Vale “Chappie” Munn.
On 6th January 2013, Freemasonry lost one of her favourite sons with the passing of RW Bro Noel Fleming (Chappie) Munn, Past Junior Grand Warden, a little over 3 weeks after celebrating his 88th birthday. Chappie is survived by his wife Ethel, five children, twenty grand-children and eight great-grand-children. His funeral was held at St Joseph’s church, Merimbula on 16th January and was attended by some 350 people including around 70 Freemasons many of whom had travelled long distances to farewell their esteemed brother.
Chappie’s health had been slowly deteriorating over the past three or four years. He was admitted to Bega hospital at 11pm on 3rd January and was transferred to Canberra Hospital 24 hours later. He suffered a massive heart attack at 1am 5th January and passed to the Grand Lodge above at 7am on Sunday morning.
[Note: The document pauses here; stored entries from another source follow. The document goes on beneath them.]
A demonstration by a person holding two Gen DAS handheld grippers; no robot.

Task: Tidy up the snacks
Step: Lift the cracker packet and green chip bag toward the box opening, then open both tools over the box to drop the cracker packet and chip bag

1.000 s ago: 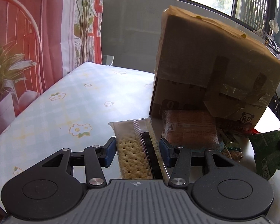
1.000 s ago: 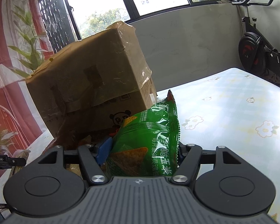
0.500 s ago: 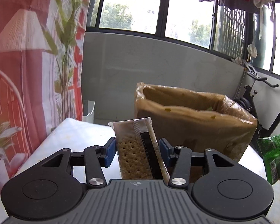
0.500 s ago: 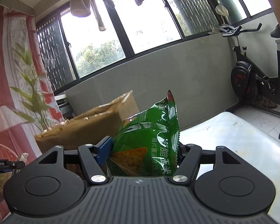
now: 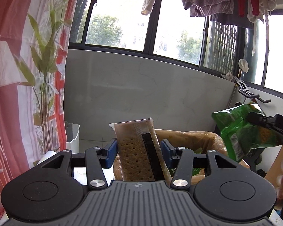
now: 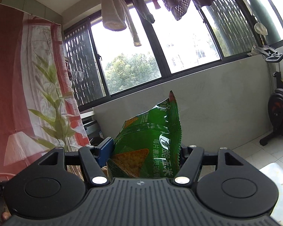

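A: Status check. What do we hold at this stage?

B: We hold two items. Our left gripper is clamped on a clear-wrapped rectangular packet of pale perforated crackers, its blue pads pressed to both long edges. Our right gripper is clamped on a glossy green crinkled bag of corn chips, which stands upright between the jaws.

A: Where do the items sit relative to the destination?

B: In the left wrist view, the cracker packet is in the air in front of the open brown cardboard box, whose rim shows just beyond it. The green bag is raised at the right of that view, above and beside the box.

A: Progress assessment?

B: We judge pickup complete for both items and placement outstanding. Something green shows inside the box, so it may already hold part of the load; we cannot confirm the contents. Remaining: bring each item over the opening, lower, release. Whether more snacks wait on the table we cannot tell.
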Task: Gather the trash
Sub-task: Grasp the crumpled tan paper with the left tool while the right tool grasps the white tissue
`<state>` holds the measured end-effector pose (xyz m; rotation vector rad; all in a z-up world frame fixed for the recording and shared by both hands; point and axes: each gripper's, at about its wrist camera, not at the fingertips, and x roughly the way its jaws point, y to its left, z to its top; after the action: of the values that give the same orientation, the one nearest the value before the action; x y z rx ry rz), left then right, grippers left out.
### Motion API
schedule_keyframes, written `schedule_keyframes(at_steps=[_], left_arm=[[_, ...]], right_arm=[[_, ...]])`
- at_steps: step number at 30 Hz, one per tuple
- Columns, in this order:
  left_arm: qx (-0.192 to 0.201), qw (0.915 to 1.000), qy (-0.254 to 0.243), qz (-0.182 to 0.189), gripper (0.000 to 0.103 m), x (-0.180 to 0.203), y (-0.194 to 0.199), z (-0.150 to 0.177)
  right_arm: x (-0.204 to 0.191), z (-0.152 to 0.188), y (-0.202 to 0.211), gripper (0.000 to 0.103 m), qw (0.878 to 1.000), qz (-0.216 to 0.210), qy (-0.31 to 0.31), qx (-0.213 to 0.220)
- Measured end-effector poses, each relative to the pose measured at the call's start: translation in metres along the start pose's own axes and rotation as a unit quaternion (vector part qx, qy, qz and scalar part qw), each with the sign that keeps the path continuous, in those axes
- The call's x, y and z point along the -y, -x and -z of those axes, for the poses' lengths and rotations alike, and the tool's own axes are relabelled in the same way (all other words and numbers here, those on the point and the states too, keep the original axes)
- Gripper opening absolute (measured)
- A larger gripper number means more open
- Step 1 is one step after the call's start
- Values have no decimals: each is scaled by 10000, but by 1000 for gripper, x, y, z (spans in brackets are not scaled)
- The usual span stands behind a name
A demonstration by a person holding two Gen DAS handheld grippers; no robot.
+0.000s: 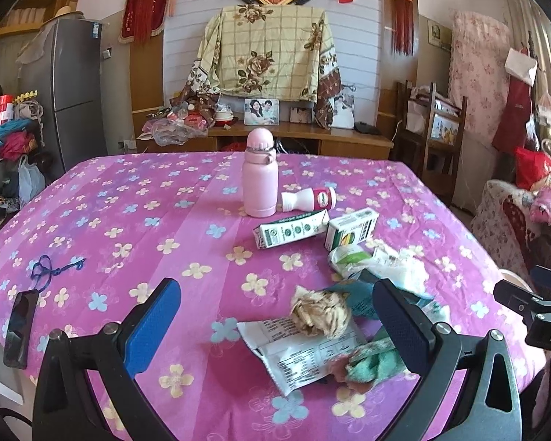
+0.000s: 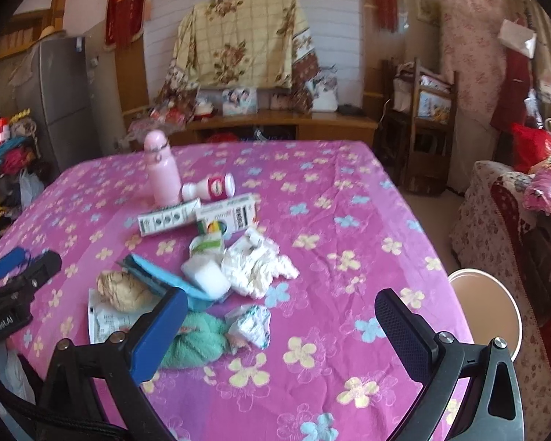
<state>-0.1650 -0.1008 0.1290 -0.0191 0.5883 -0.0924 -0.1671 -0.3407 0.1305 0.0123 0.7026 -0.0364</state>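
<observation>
Trash lies on the pink flowered tablecloth [image 1: 128, 220]: a crumpled brown paper ball [image 1: 319, 312], a printed flat wrapper [image 1: 297, 356], a green cloth [image 1: 374, 362], two green-and-white cartons [image 1: 290, 229] [image 1: 350, 228], a small yoghurt bottle [image 1: 310, 198] on its side, and white crumpled paper [image 2: 257, 266]. My left gripper [image 1: 275, 327] is open, just above the table, with the paper ball between its fingers' line. My right gripper [image 2: 281, 327] is open and empty over the table's near right part, right of the green cloth [image 2: 193, 343] and a small crumpled wrapper [image 2: 251, 325].
An upright pink flask [image 1: 259, 180] stands mid-table behind the trash. A phone [image 1: 20, 327] and a blue string [image 1: 49, 270] lie at the table's left edge. A round white-rimmed bin [image 2: 486, 308] stands beside the table's right edge. A sofa [image 2: 514, 220] is at right.
</observation>
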Motion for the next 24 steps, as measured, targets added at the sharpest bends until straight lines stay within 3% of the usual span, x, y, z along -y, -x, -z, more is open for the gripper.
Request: schedule_keyframes(at_steps=[11, 16, 24], left_arm=[[-495, 9971, -477, 313, 103, -6, -24, 16], [-868, 9920, -677, 618, 103, -5, -43, 17], [-1215, 9844, -661, 1089, 102, 8, -82, 8]], right_arm=[[-2, 26, -48, 103, 9916, -393, 288, -1201], [-1, 32, -58, 103, 9878, -846, 113, -1304], [-8, 12, -61, 103, 9850, -1322, 157, -1096]])
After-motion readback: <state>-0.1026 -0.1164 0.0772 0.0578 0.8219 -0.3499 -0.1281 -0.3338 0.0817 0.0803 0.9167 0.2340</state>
He became a Freemason on 15 June 1954 when he joined Lodge Harmony in Wagga. It was the start of what was to become a long and distinguished Masonic career from which Freemasonry, Chappie and the Community would benefit during the following fifty eight and a half years.
Chappie was also the foundation Senior Warden of Lodge Forest Hill which was consecrated near Wagga in November 1957. He was the Master of this Lodge the following year and was to remain a member of that Lodge for the next 40 years.
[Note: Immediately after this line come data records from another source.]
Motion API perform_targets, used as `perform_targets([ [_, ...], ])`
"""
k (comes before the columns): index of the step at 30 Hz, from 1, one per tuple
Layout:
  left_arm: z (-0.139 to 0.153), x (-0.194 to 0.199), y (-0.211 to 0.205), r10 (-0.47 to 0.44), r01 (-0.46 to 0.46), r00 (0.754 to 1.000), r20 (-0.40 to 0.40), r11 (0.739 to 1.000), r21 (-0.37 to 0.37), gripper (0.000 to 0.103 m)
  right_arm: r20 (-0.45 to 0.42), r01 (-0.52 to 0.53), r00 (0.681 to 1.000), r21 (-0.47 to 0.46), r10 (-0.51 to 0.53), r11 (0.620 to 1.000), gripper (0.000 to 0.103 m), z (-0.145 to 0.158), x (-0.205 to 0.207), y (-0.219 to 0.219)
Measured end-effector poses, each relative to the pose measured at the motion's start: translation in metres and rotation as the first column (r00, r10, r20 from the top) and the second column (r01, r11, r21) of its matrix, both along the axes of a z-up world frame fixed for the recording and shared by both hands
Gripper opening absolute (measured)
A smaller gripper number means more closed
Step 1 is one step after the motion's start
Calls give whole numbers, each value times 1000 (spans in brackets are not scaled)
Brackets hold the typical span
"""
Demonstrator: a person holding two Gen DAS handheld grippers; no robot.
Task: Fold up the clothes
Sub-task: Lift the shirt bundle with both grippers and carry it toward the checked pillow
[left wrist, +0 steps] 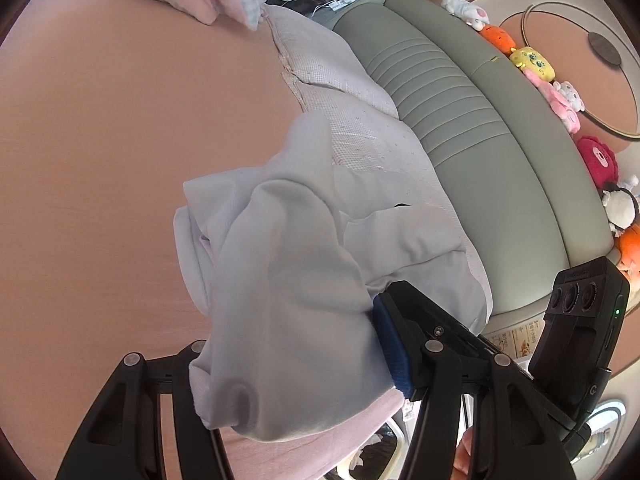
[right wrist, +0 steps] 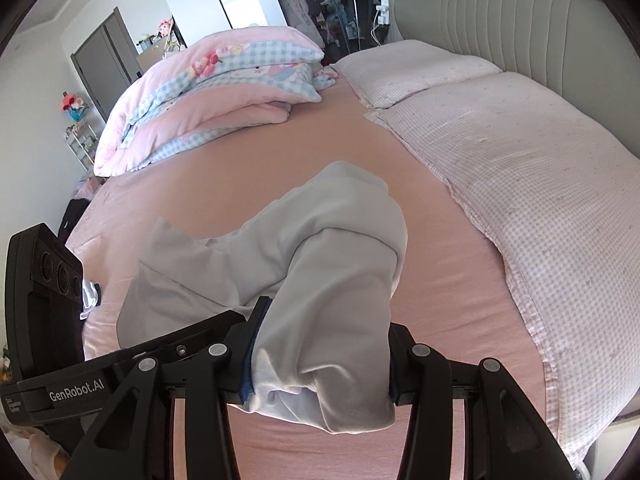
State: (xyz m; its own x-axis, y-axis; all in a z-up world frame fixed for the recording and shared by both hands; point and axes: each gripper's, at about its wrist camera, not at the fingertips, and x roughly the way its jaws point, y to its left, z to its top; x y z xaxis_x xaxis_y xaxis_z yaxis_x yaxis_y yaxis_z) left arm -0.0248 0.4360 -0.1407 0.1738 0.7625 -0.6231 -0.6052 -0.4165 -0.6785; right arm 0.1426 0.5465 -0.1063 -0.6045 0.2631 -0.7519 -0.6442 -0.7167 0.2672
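Note:
A pale white garment (left wrist: 280, 240) is bunched and lifted over the pink bed sheet (left wrist: 100, 140). My left gripper (left wrist: 296, 360) is shut on a thick fold of it; the cloth hides the left finger, and the blue pad (left wrist: 390, 344) presses its right side. In the right wrist view the same garment (right wrist: 328, 248) drapes forward from my right gripper (right wrist: 320, 364), which is shut on another thick fold between its blue pads (right wrist: 250, 356). Each view shows the other gripper's body at its edge, close beside.
Two checked pillows (right wrist: 500, 152) lie along the padded grey headboard (left wrist: 460, 120). A folded pink and blue quilt (right wrist: 208, 92) sits at the bed's far side. Plush toys (left wrist: 560, 92) line the ledge behind the headboard. A rack (right wrist: 82, 136) stands by the wall.

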Motion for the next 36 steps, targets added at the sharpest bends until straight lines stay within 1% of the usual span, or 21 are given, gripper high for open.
perform_targets([
  [1,-1,3,3,6,-6,1000,4,1000,-2,55,-1,2,1000,-8,-2,1000,47,-2,3,5],
  [3,0,9,7,6,-6,1000,-19,1000,21,55,-11,7,1000,-17,-7,1000,47,-5,9,11],
  [6,-3,12,10,-6,7,999,-32,999,49,55,-8,11,1000,-7,-11,1000,47,-5,13,15],
  [8,-10,14,13,-9,9,1000,-2,999,35,55,12,5,1000,-5,-5,1000,47,-8,13,18],
  [11,-21,19,17,-15,14,999,37,1000,12,55,71,-36,997,-7,37,999,47,-15,12,23],
  [15,-33,32,15,-23,24,997,74,1000,-3,55,150,-108,983,-2,107,994,47,-22,15,27],
  [17,-36,39,16,-32,33,994,102,999,-14,55,169,-120,978,-20,121,993,47,-24,21,30],
  [22,-37,58,23,-87,88,995,44,996,-25,55,147,-84,985,-78,95,993,48,-34,41,43],
  [25,-42,62,23,-89,91,995,40,995,-31,55,125,-34,991,-88,45,996,48,-41,48,42],
  [27,-43,63,23,-97,98,995,20,995,-36,55,114,-14,993,-92,25,996,48,-45,51,41],
  [30,-48,65,20,-107,108,994,32,994,-33,55,113,-4,993,-103,16,995,48,-50,53,42],
  [33,-50,68,16,-119,120,993,10,993,-18,55,109,-4,994,-110,16,994,48,-52,55,43],
  [36,-52,70,13,-121,121,993,6,993,-15,55,87,7,996,-118,4,993,48,-55,60,44],
])
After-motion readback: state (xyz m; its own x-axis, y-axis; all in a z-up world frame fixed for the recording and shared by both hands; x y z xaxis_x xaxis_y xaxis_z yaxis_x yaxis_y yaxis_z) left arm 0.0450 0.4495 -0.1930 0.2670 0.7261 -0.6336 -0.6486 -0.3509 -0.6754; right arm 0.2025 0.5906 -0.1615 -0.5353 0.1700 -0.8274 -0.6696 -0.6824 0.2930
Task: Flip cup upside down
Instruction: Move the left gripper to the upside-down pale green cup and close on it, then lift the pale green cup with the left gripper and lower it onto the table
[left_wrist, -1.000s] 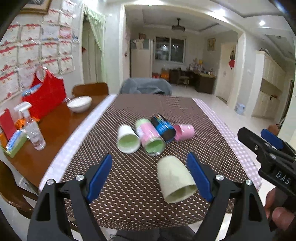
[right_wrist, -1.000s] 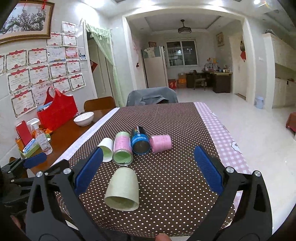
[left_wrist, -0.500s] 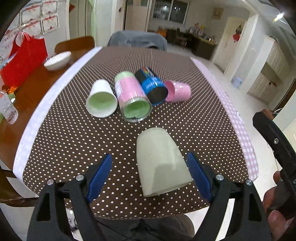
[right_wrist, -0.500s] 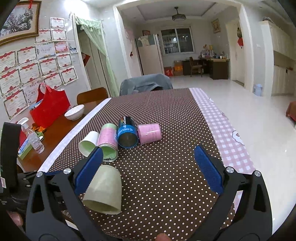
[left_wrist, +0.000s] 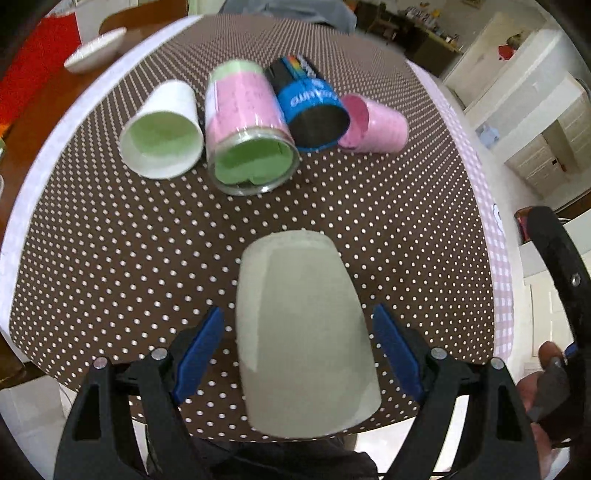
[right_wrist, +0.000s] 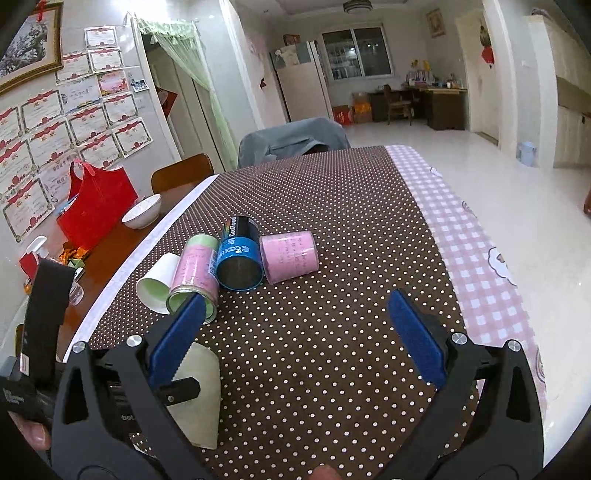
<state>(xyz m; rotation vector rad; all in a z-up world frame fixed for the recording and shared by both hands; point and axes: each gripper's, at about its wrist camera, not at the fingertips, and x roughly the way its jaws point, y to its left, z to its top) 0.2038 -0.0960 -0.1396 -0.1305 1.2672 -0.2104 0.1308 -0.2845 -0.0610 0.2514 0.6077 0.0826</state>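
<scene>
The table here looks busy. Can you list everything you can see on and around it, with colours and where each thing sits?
pale green cup: 1, lying on its side at the near table edge, between the left jaws, gaps both sides
white cup: 1, green inside, on its side, left end of the row
pink-and-green canister: 1, on its side, beside the white cup
blue-and-black can: 1, on its side, next in the row
pink cup: 1, on its side, right end
tablecloth: 1, brown with white dots
white bowl: 1, on bare wood at left
red bag: 1, behind the bowl
left gripper: black with blue pads, open
right gripper: same, open, holding nothing
</scene>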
In November 1988 he became a foundation member of another new Lodge, this time Lodge Pambula Daylight. He was still a member here when he passed away and had served in all progressive offices except that of Master. When asked if he would like to be installed as Master he said he would but wanted to wait for his 60th year as a Mason. This would have been at the Lodge’s next installation ceremony in November this year.
Grand Lodge Honours were conferred on Chappie in 1984 and 10 Years later he was appointed District Grand Inspector of Workings. His district, the former 103, covered the area from Bateman’s Bay to Pambula and contained 8 Lodges which he visited on a regular basis. The rank of Past Junior Grand Warden was conferred on Chappie in March 2005.
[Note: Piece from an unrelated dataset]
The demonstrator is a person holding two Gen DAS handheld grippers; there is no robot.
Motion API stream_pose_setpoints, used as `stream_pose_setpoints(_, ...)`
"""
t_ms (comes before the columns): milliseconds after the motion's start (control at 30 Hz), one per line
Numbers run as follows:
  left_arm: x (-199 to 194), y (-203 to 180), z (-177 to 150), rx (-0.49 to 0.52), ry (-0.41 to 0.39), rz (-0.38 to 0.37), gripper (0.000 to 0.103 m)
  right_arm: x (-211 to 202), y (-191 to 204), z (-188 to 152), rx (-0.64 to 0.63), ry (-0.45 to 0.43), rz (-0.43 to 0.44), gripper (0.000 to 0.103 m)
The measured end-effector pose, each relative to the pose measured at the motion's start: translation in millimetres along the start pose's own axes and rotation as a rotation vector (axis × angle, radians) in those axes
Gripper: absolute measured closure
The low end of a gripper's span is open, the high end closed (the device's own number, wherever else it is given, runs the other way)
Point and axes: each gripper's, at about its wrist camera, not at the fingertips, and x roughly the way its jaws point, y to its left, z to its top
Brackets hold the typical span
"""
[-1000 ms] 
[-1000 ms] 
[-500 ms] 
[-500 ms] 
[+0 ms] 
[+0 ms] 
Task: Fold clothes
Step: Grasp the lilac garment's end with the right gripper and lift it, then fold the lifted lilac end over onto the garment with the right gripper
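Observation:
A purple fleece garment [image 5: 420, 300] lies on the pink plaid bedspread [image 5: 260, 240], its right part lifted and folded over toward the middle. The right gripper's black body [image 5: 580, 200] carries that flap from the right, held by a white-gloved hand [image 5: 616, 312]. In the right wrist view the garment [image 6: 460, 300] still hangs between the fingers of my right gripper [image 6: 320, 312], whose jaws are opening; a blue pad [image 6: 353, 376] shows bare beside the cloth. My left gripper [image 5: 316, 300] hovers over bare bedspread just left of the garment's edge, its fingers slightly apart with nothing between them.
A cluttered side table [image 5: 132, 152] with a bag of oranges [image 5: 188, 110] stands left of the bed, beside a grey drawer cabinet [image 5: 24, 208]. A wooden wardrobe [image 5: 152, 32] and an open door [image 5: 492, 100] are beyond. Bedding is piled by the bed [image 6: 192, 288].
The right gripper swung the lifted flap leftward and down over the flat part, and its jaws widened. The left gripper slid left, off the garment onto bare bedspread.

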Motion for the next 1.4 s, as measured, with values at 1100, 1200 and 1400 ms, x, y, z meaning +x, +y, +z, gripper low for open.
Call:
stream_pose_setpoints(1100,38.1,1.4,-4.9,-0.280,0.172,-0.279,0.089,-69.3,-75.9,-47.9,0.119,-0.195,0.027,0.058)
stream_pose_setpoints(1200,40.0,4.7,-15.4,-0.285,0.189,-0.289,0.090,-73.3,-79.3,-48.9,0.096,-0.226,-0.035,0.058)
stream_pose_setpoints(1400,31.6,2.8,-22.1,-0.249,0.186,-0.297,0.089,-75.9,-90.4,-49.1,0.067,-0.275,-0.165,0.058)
Chappie Joined the Southern Counties Royal Arch Chapter, New South Wales Constitution, in 1956 and was elected the Third Principal in 1961. He joined the Pambula Royal Arch Chapter in 1987 and the following year was installed as the First Principal, a position he held again the following year. Chappie Munn joined The Brothers Cooma Conclave of the Order of the Secret Monitor in 1991. He was the Supreme Ruler of that Conclave in 1995 and was appointed a Grand Council Steward in 1997. He served progressively and continuously in all the active Grand Council positions up to his appointment as the Grand Chancellor in 2005. Chappie was the Foundation Counsellor of the Narooma Conclave which was consecrated on the 25th July 2000. Since the very early days of his membership of this Order Chappie has been a Serving Officer of one or both of those Conclaves. He loved his Freemasonry and with his dear wife Ethel, travelled all over the State and beyond to meet on the square with his Brethren and friends. Chappie was involved in many Orders including a Sublime Prince of the Royal Secret Thirty Second Degree of the Ancient and Accepted Rite.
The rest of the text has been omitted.